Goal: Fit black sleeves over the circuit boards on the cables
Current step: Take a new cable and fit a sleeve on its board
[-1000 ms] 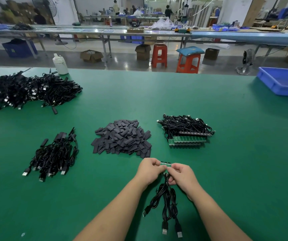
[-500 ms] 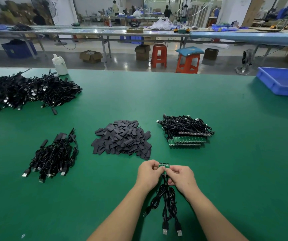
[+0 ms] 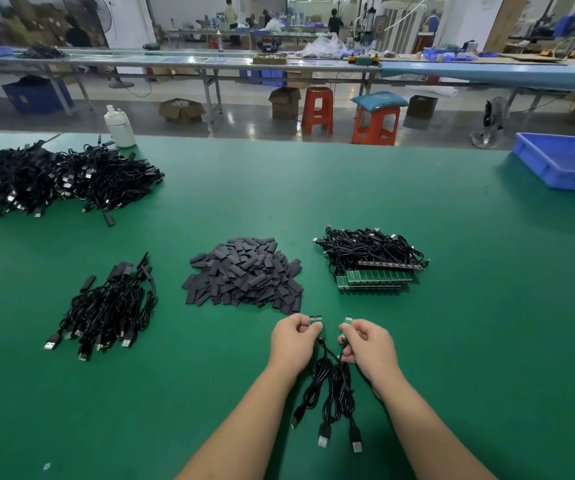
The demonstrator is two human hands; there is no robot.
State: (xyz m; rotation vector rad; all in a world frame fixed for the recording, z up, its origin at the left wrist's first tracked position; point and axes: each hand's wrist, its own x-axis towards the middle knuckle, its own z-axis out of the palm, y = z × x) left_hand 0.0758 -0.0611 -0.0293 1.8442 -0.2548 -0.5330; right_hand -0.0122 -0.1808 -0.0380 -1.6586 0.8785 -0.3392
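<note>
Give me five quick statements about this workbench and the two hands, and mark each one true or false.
1. Each hand pinches a small green circuit board: left hand on the left board, right hand on the right board. True.
2. A sleeve already covers the board in the right hand. False: its green surface shows bare.
3. The pile of black sleeves lies on the green table beyond the hands. True.
4. The blue bin sits at the table's far left. False: it sits at the far right.
5. The cables below the hands end in USB plugs. True.
</note>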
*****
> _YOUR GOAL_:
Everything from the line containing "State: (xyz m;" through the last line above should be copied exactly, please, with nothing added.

> _COMPLETED TASK_:
State: (xyz m; rotation vector rad; all in a world frame fixed for the recording, z up, its origin at the left wrist's first tracked position; point and axes: each hand's wrist, its own x-axis towards the middle knuckle, its own z-axis out of the palm, y = z × x) left_hand 0.0758 -0.0611 -0.0293 1.8442 -0.2548 -0.5330; right_hand -0.0122 -0.1808 -0.0380 -1.6586 0.8785 -0.3392
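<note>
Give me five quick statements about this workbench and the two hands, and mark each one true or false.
1. Each hand pinches a small green circuit board: left hand on the left board, right hand on the right board. True.
2. A sleeve already covers the board in the right hand. False: its green surface shows bare.
3. The pile of black sleeves lies on the green table beyond the hands. True.
4. The blue bin sits at the table's far left. False: it sits at the far right.
5. The cables below the hands end in USB plugs. True.
</note>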

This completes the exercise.